### WORK TO BE COMPLETED
Pictures are to be left out, but please repeat each record exactly.

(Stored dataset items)
== == ==
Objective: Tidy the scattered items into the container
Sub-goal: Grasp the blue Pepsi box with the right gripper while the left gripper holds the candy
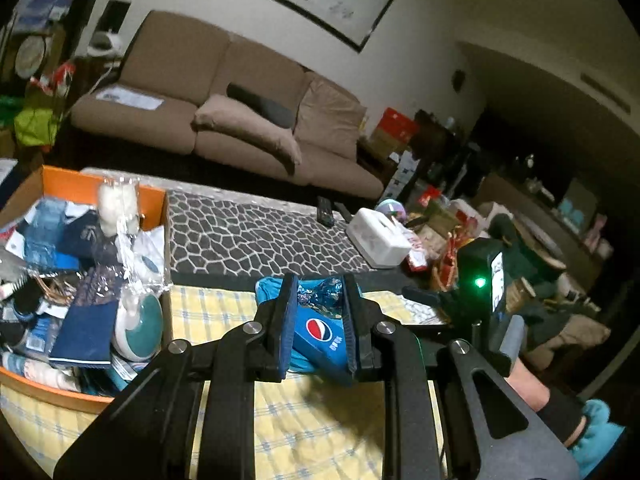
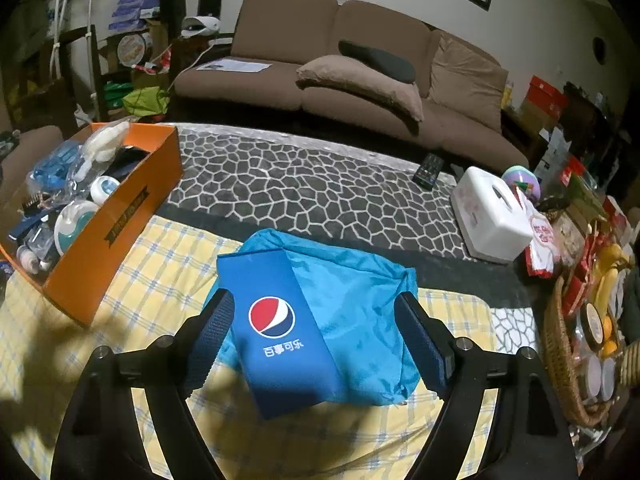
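Note:
My left gripper (image 1: 318, 286) is shut on a small crumpled blue foil packet (image 1: 326, 294), held above the yellow checked cloth (image 1: 312, 432). Below it lies a blue Pepsi box (image 1: 320, 338) on a bright blue fabric bag (image 1: 266, 286). The orange cardboard container (image 1: 76, 186), crammed with several items, stands to the left. In the right wrist view, my right gripper (image 2: 316, 320) stands open and low, its fingers on either side of the Pepsi box (image 2: 280, 320) and the blue bag (image 2: 360, 300). The orange container (image 2: 120, 216) is at the left there.
A white tissue box (image 2: 492, 216), a remote (image 2: 428, 170) and a wicker basket (image 2: 560, 352) of snacks crowd the right side. A dark cobble-pattern mat (image 2: 300, 184) lies beyond the checked cloth, with a brown sofa (image 2: 360, 92) behind.

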`<state>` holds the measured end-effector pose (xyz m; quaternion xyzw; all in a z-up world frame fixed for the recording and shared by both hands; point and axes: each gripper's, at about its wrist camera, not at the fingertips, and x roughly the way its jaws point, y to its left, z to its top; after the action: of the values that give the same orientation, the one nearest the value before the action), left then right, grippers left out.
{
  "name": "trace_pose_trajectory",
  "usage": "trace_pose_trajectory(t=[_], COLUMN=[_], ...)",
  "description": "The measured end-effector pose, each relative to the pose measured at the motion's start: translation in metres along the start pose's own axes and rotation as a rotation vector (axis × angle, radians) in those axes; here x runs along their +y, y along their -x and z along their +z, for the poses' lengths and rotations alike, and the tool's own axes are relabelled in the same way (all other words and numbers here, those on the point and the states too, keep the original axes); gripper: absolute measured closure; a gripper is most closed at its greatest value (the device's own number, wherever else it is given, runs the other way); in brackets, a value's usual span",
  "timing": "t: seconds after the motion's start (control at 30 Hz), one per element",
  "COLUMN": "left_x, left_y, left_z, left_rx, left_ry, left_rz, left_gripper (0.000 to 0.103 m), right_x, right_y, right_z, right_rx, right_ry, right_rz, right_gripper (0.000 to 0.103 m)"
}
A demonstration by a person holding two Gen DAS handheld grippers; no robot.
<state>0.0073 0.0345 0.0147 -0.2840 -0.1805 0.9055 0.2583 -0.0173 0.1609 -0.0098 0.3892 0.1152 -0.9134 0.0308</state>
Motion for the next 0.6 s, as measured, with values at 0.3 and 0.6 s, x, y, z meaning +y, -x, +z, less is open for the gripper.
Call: trace_pose_trajectory(t=[0.3,0.6], left_x=[0.004,0.016], left_y=[0.0,-0.007], left_z=[0.002,0.001], left_rx=[0.004,0.043], left_ry=[0.002,0.026], left_rz=[0.03,0.114], left_gripper=[0.084,0.084], right_x=[0.008,0.02], right_y=[-0.009,-0.024], right_z=[-0.003,-0.009], right_rx=[0.02,0.059], right_ry=[0.023,0.061], right_rz=[-0.005,0.02], right_gripper=[0.018,0.009])
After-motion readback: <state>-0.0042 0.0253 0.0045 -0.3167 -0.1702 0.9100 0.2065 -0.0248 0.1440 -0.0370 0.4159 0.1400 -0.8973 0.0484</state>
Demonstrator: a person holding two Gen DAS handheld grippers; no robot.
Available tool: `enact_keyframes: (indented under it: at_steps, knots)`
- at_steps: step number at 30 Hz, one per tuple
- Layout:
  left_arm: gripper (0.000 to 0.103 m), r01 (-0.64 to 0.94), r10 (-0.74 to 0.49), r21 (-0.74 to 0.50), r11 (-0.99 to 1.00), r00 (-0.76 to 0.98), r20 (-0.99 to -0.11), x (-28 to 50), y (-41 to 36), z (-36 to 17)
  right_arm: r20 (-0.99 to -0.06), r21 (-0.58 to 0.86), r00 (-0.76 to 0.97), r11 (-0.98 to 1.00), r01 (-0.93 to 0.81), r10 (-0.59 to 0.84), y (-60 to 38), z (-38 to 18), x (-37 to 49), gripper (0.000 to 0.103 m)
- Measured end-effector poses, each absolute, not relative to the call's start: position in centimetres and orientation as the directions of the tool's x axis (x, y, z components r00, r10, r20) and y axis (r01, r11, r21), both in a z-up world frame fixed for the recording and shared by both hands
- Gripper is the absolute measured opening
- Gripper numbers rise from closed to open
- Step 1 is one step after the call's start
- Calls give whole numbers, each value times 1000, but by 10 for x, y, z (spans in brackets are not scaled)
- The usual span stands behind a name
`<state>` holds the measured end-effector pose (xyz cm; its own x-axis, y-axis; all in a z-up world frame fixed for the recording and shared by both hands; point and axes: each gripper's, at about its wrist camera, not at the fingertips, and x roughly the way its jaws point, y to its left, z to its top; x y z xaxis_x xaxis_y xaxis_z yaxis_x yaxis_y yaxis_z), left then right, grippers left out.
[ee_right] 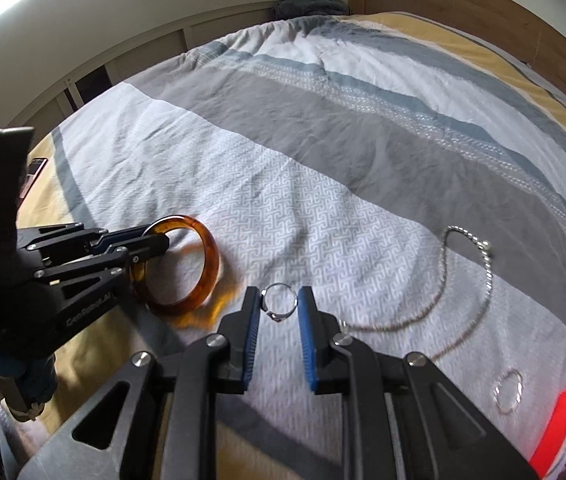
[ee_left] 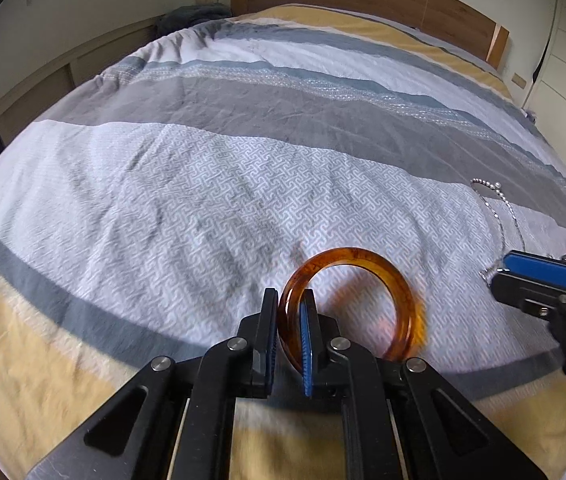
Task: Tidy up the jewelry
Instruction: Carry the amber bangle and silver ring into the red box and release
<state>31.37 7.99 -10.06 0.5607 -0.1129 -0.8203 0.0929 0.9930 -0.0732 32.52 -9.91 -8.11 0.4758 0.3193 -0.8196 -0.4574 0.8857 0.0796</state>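
Pickup step: left gripper (ee_left: 289, 312) clamped on amber bangle (ee_left: 357, 280) just above bedspread (ee_left: 203, 184); right gripper (ee_right: 279, 307) pinching silver ring (ee_right: 279, 301); next, probably carry both to red box (ee_right: 563, 424), grips firm

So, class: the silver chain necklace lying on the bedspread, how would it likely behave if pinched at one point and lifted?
The silver chain necklace lies in a loose, curving loop, so it is probably floppy and would dangle. Its fine links suggest it is light. It could also slip or snag on the bedspread, whose fabric looks textured.
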Motion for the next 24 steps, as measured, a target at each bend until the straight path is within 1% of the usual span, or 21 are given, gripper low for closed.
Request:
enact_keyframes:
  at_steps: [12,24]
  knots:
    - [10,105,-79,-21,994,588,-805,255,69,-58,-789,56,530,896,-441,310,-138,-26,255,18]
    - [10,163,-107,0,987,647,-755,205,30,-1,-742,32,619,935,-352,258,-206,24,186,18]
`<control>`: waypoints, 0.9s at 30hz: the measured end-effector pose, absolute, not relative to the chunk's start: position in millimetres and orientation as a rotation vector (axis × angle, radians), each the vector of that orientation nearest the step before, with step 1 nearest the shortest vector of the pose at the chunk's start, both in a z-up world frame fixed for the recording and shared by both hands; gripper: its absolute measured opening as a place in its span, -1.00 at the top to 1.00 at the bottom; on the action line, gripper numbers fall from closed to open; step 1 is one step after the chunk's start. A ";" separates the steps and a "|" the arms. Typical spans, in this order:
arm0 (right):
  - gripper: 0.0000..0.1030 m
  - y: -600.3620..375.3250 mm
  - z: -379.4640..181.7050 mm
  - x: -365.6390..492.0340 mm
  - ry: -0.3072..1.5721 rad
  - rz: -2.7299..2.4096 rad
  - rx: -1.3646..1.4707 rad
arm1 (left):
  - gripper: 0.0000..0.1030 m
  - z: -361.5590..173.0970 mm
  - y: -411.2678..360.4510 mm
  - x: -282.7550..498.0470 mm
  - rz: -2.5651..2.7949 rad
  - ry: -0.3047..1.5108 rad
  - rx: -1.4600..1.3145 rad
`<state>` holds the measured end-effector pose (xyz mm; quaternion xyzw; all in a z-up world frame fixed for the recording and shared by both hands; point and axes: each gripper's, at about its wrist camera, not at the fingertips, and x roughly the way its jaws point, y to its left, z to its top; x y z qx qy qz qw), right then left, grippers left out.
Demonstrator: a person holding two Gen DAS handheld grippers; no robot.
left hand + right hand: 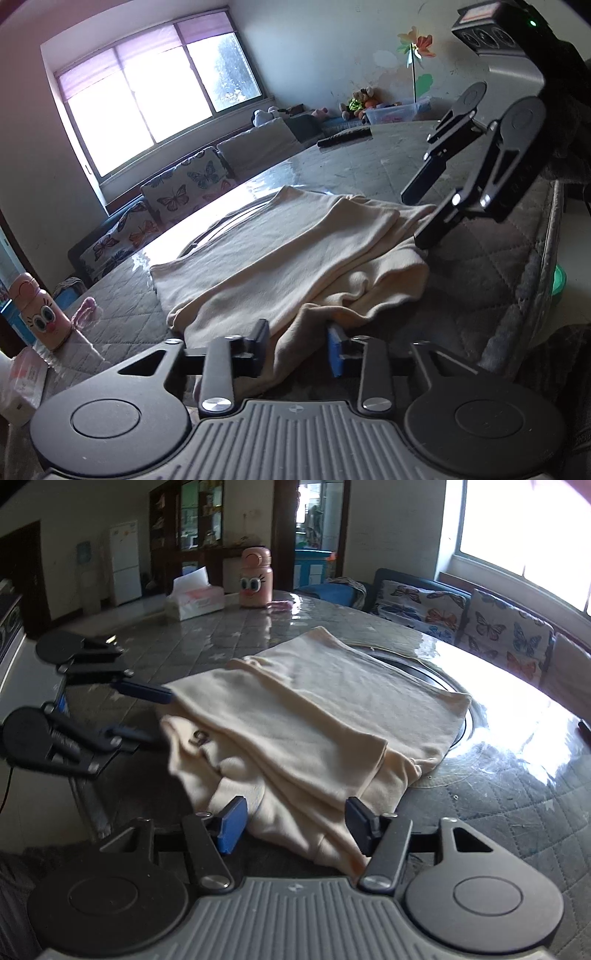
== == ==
### SOLUTION TO THIS EXERCISE
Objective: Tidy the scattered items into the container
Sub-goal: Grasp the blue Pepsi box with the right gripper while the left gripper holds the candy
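Note:
My left gripper (image 1: 318, 286) is shut on a small crumpled blue foil packet (image 1: 326, 294), held above the yellow checked cloth (image 1: 312, 432). Below it lies a blue Pepsi box (image 1: 320, 338) on a bright blue fabric bag (image 1: 266, 286). The orange cardboard container (image 1: 76, 186), crammed with several items, stands to the left. In the right wrist view, my right gripper (image 2: 316, 320) stands open and low, its fingers on either side of the Pepsi box (image 2: 280, 320) and the blue bag (image 2: 360, 300). The orange container (image 2: 120, 216) is at the left there.
A white tissue box (image 2: 492, 216), a remote (image 2: 428, 170) and a wicker basket (image 2: 560, 352) of snacks crowd the right side. A dark cobble-pattern mat (image 2: 300, 184) lies beyond the checked cloth, with a brown sofa (image 2: 360, 92) behind.
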
`<state>` holds the measured end-effector pose (xyz m; quaternion xyzw; all in a z-up world frame fixed for the recording and shared by both hands; point and axes: each gripper's, at about its wrist camera, not at the fingertips, and x roughly the way its jaws point, y to its left, z to its top; after the action: of the values that give the same orientation, the one nearest the value before the action), left then right, grippers left out.
{
  "name": "trace_pose_trajectory",
  "usage": "trace_pose_trajectory(t=[_], COLUMN=[_], ...)",
  "description": "The measured end-effector pose, each relative to the pose measured at the motion's start: translation in metres along the start pose's own axes and rotation as a rotation vector (axis × angle, radians) in those axes; here x runs along their +y, y along their -x and z along their +z, for the poses' lengths and rotations alike, and the tool's own axes are relabelled in the same way (all other words and numbers here, those on the point and the states too, keep the original axes); gripper: absolute measured closure; a gripper is most closed at its greatest value (the device's own number, wherever else it is given, runs the other way); in brackets, a value's usual span",
  "timing": "t: seconds after the motion's start (control at 30 Hz), one per element",
  "COLUMN": "left_x, left_y, left_z, left_rx, left_ry, left_rz, left_gripper (0.000 to 0.103 m), right_x, right_y, right_z, right_rx, right_ry, right_rz, right_gripper (0.000 to 0.103 m)"
}
A demonstration by a person holding two Gen DAS handheld grippers; no robot.
<state>0.0073 0.0345 0.0147 -0.2840 -0.1805 0.9055 0.2583 -0.0173 0.1609 -0.0098 0.3892 0.1152 -0.9134 0.0308</state>
Motion for the next 0.6 s, as measured, with values at 0.3 and 0.6 s, x, y, z meaning +y, -x, +z, less is open for the gripper.
Call: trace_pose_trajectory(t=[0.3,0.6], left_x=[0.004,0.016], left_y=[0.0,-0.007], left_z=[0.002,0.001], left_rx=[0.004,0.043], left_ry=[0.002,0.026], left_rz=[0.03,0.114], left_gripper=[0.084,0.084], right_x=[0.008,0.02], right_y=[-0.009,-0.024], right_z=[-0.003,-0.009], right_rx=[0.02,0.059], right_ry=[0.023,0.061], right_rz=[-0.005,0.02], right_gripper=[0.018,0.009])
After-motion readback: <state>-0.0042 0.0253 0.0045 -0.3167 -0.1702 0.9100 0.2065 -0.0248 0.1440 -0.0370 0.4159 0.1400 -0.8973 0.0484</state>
Demonstrator: a person holding two Gen DAS handheld grippers; no robot.
Available tool: `enact_keyframes: (indented under it: at_steps, knots)`
- at_steps: step number at 30 Hz, one per tuple
- Layout:
  left_arm: gripper (0.000 to 0.103 m), r01 (-0.64 to 0.94), r10 (-0.74 to 0.49), r21 (-0.74 to 0.50), r11 (-0.99 to 1.00), r00 (-0.76 to 0.98), r20 (-0.99 to -0.11), x (-28 to 50), y (-41 to 36), z (-36 to 17)
  right_arm: r20 (-0.99 to -0.06), r21 (-0.58 to 0.86), r00 (-0.76 to 0.97), r11 (-0.98 to 1.00), r01 (-0.93 to 0.81), r10 (-0.59 to 0.84), y (-60 to 38), z (-38 to 18), x (-37 to 49), gripper (0.000 to 0.103 m)
- Measured end-effector poses, each absolute, not relative to the call's start: position in centimetres and orientation as the directions of the tool's x axis (x, y, z components r00, r10, r20) and y axis (r01, r11, r21), both in a z-up world frame fixed for the recording and shared by both hands
- Gripper is the absolute measured opening
- Gripper numbers rise from closed to open
- Step 1 is one step after the call's start
- Calls give whole numbers, each value times 1000, but by 10 for x, y, z (spans in brackets are not scaled)
- The usual span stands behind a name
`<state>` holds the measured end-effector pose (xyz cm; its own x-axis, y-axis; all in a z-up world frame fixed for the recording and shared by both hands; point and axes: each gripper's, at about its wrist camera, not at the fingertips, and x roughly the way its jaws point, y to its left, z to its top; x y z xaxis_x xaxis_y xaxis_z yaxis_x yaxis_y yaxis_z), left then right, grippers left out.
[ee_right] 
[ee_left] 
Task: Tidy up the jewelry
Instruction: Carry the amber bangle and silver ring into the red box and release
<state>31.37 7.99 -10.06 0.5607 -0.1129 -0.8203 0.0929 0.9930 -0.0732 32.52 -9.91 -8.11 0.4758 0.3193 -0.8196 -0.4574 0.8857 0.0796</state>
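Pickup step: left gripper (ee_left: 289, 312) clamped on amber bangle (ee_left: 357, 280) just above bedspread (ee_left: 203, 184); right gripper (ee_right: 279, 307) pinching silver ring (ee_right: 279, 301); next, probably carry both to red box (ee_right: 563, 424), grips firm

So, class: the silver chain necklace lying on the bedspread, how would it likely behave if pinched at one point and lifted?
The silver chain necklace lies in a loose, curving loop, so it is probably floppy and would dangle. Its fine links suggest it is light. It could also slip or snag on the bedspread, whose fabric looks textured.
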Motion for the next 24 steps, as measured, a target at each bend until the straight path is within 1% of the usual span, or 21 are given, gripper low for closed.
Request:
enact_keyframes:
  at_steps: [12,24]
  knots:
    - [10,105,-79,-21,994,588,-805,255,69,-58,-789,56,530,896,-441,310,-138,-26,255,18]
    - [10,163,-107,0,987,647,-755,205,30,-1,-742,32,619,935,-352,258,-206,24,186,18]
`<control>`: waypoints, 0.9s at 30hz: the measured end-effector pose, absolute, not relative to the chunk's start: position in millimetres and orientation as a rotation vector (axis × angle, radians), each the vector of that orientation nearest the step before, with step 1 nearest the shortest vector of the pose at the chunk's start, both in a z-up world frame fixed for the recording and shared by both hands; gripper: its absolute measured opening as a place in its span, -1.00 at the top to 1.00 at the bottom; on the action line, gripper numbers fall from closed to open; step 1 is one step after the chunk's start. A ";" separates the steps and a "|" the arms. Typical spans, in this order:
arm0 (right):
  - gripper: 0.0000..0.1030 m
  - y: -600.3620..375.3250 mm
  - z: -379.4640..181.7050 mm
  - x: -365.6390..492.0340 mm
  - ry: -0.3072..1.5721 rad
  - rz: -2.7299..2.4096 rad
  - rx: -1.3646..1.4707 rad
arm1 (left):
  - gripper: 0.0000..0.1030 m
  - z: -361.5590..173.0970 mm
  - y: -411.2678..360.4510 mm
  - x: -282.7550..498.0470 mm
  - rz: -2.5651..2.7949 rad
  - ry: -0.3047..1.5108 rad
  - rx: -1.4600..1.3145 rad
`<state>` holds the measured end-effector pose (xyz mm; quaternion xyzw; all in a z-up world frame fixed for the recording and shared by both hands; point and axes: each gripper's, at about its wrist camera, not at the fingertips, and x roughly the way its jaws point, y to its left, z to its top; x y z qx qy qz qw), right then left, grippers left out.
Demonstrator: a person holding two Gen DAS handheld grippers; no robot.
left hand + right hand: 

Work on the exercise is complete.